Reprint every entry, character for character.

***** RECORD SET *****

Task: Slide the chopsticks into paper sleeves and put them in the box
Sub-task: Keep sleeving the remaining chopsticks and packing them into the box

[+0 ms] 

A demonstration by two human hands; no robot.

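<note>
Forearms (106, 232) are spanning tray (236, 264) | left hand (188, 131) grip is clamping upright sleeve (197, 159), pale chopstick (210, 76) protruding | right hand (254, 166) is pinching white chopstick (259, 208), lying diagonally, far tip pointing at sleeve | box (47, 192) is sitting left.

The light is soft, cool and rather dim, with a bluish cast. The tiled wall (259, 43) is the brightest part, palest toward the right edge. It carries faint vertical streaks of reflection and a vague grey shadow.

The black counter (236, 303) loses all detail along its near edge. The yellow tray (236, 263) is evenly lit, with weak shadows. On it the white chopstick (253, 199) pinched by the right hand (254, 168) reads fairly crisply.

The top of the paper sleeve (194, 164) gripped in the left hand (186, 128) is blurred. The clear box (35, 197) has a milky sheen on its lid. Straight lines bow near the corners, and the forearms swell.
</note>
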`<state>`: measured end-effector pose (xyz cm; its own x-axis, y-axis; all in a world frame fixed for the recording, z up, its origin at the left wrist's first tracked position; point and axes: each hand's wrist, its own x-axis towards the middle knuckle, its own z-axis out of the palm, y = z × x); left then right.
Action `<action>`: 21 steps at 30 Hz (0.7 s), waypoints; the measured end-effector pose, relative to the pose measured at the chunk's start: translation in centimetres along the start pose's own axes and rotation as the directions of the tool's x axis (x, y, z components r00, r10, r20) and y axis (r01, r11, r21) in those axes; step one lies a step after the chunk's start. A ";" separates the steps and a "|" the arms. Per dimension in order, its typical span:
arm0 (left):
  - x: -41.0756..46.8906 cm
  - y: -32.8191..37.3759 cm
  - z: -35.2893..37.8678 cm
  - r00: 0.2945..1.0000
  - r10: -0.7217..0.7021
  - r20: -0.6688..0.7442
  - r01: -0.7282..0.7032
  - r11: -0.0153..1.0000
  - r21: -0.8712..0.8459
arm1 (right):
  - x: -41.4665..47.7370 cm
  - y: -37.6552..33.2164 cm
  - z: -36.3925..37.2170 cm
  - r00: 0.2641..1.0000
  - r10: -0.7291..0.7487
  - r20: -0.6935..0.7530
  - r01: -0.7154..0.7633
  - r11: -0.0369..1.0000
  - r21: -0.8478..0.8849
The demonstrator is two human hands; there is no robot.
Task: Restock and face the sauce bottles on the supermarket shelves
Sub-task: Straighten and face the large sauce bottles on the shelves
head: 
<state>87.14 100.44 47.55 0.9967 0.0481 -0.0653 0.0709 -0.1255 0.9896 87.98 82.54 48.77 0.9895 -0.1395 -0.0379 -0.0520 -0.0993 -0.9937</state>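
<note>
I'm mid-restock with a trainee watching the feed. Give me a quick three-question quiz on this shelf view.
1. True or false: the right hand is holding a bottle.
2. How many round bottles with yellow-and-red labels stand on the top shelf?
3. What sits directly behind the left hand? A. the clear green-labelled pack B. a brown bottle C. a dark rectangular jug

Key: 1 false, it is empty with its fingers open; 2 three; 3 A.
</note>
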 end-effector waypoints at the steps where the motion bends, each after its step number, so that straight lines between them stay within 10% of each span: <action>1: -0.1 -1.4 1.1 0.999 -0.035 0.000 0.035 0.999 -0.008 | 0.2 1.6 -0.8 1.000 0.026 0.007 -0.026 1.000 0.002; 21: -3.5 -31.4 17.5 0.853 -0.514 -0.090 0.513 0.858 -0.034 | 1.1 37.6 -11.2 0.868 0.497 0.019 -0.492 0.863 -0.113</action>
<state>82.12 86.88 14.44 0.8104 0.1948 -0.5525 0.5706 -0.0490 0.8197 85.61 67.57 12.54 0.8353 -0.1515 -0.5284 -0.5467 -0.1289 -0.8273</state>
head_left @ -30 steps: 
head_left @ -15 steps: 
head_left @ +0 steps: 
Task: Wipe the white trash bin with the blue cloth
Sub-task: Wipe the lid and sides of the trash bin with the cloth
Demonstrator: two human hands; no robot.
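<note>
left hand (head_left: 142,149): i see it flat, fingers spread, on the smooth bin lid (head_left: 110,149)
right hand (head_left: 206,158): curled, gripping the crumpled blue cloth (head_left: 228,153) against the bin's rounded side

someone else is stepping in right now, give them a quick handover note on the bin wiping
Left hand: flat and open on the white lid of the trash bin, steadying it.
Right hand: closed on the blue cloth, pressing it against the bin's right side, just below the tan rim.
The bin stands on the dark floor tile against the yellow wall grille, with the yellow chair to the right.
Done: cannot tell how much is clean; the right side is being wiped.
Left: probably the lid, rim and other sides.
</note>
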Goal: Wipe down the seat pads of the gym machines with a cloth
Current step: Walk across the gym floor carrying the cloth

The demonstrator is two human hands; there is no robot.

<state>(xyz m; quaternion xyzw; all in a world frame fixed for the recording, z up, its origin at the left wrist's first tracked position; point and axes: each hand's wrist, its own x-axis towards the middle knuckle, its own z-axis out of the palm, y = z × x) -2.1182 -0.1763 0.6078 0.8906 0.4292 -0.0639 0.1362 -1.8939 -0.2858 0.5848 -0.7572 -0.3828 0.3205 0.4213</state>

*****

# OUTPUT BELOW
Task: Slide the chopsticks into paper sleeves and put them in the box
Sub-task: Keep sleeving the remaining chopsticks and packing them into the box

[+0 ms] 

A demonstration by two human hands; no robot.

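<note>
Forearms (106, 232) are spanning tray (236, 264) | left hand (188, 131) grip is clamping upright sleeve (197, 159), pale chopstick (210, 76) protruding | right hand (254, 166) is pinching white chopstick (259, 208), lying diagonally, far tip pointing at sleeve | box (47, 192) is sitting left.

The light is soft, cool and rather dim, with a bluish cast. The tiled wall (259, 43) is the brightest part, palest toward the right edge. It carries faint vertical streaks of reflection and a vague grey shadow.

The black counter (236, 303) loses all detail along its near edge. The yellow tray (236, 263) is evenly lit, with weak shadows. On it the white chopstick (253, 199) pinched by the right hand (254, 168) reads fairly crisply.

The top of the paper sleeve (194, 164) gripped in the left hand (186, 128) is blurred. The clear box (35, 197) has a milky sheen on its lid. Straight lines bow near the corners, and the forearms swell.
</note>
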`<state>`: measured end-effector pose (xyz cm; its own x-axis, y-axis; all in a world frame fixed for the recording, z up, its origin at the left wrist's first tracked position; point and axes: each hand's wrist, its own x-axis towards the middle knuckle, its own z-axis out of the palm, y = z × x); left then right.
Action `<action>`: 21 steps at 30 Hz (0.7 s), waypoints; the measured end-effector pose, relative to the pose measured at the chunk's start: translation in centimetres along the start pose's own axes and rotation as the directions of the tool's x axis (x, y, z components r00, r10, r20) and y axis (r01, r11, r21) in those axes; step one lies a step after the chunk's start. A ";" separates the steps and a "|" the arms. Per dimension in order, its typical span:
arm0 (left):
  - x: -41.0756..46.8906 cm
  - y: -32.8191..37.3759 cm
  - z: -35.2893..37.8678 cm
  - r00: 0.2945..1.0000
  - r10: -0.7217..0.7021
  - r20: -0.6688..0.7442
  - r01: -0.7282..0.7032
  - r11: -0.0153..1.0000
  - r21: -0.8712..0.8459
arm1 (right):
  - x: -41.4665..47.7370 cm
  - y: -37.6552..33.2164 cm
  - z: -36.3925..37.2170 cm
  - r00: 0.2641..1.0000
  - r10: -0.7291..0.7487
  - r20: -0.6935..0.7530
  - r01: -0.7154..0.7633
  - r11: -0.0369..1.0000
  - r21: -0.8478..0.8849
The demonstrator is two human hands; there is no robot.
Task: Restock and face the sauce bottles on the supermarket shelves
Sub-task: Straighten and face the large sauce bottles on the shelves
head: 
<state>87.14 100.44 47.55 0.9967 0.0481 -0.0653 0.0709 -0.1255 0.9896 87.98 82.54 48.77 0.9895 -0.1395 -0.0379 -0.0520 -0.0993 -0.9937</state>
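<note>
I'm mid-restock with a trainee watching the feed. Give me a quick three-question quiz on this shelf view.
1. True or false: the right hand is holding a bottle.
2. How many round bottles with yellow-and-red labels stand on the top shelf?
3. What sits directly behind the left hand? A. the clear green-labelled pack B. a brown bottle C. a dark rectangular jug

Key: 1 false, it is empty with its fingers open; 2 three; 3 A.
</note>
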 end-effector waypoints at the steps where the motion bends, each after its step number, so that straight lines between them stay within 10% of each span: <action>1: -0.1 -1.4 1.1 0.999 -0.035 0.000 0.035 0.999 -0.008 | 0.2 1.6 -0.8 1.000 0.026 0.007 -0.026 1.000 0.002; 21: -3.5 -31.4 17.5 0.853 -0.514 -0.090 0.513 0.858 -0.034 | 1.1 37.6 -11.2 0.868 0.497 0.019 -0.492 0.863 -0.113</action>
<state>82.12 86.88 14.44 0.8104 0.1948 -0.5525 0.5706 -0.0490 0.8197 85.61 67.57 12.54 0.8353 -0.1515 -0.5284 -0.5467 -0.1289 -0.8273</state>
head_left @ -30 steps: 
head_left @ -15 steps: 
head_left @ +0 steps: 
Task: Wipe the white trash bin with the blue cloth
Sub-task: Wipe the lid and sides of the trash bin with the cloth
Demonstrator: two human hands; no robot.
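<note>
left hand (head_left: 142,149): i see it flat, fingers spread, on the smooth bin lid (head_left: 110,149)
right hand (head_left: 206,158): curled, gripping the crumpled blue cloth (head_left: 228,153) against the bin's rounded side

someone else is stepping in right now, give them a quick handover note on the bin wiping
Left hand: flat and open on the white lid of the trash bin, steadying it.
Right hand: closed on the blue cloth, pressing it against the bin's right side, just below the tan rim.
The bin stands on the dark floor tile against the yellow wall grille, with the yellow chair to the right.
Done: cannot tell how much is clean; the right side is being wiped.
Left: probably the lid, rim and other sides.
</note>
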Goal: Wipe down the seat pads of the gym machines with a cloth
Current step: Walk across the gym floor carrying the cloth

The demonstrator is two human hands; there is no robot.

<state>(xyz m; quaternion xyzw; all in a world frame fixed for the recording, z up, its origin at the left wrist's first tracked position; point and axes: each hand's wrist, its own x-axis towards the middle knuckle, its own z-axis out of the palm, y = z × x) -2.1182 -0.1763 0.6078 0.8906 0.4292 -0.0639 0.1362 -1.8939 -0.2858 0.5848 -0.7572 -0.3828 0.3205 0.4213</state>

This completes the exercise.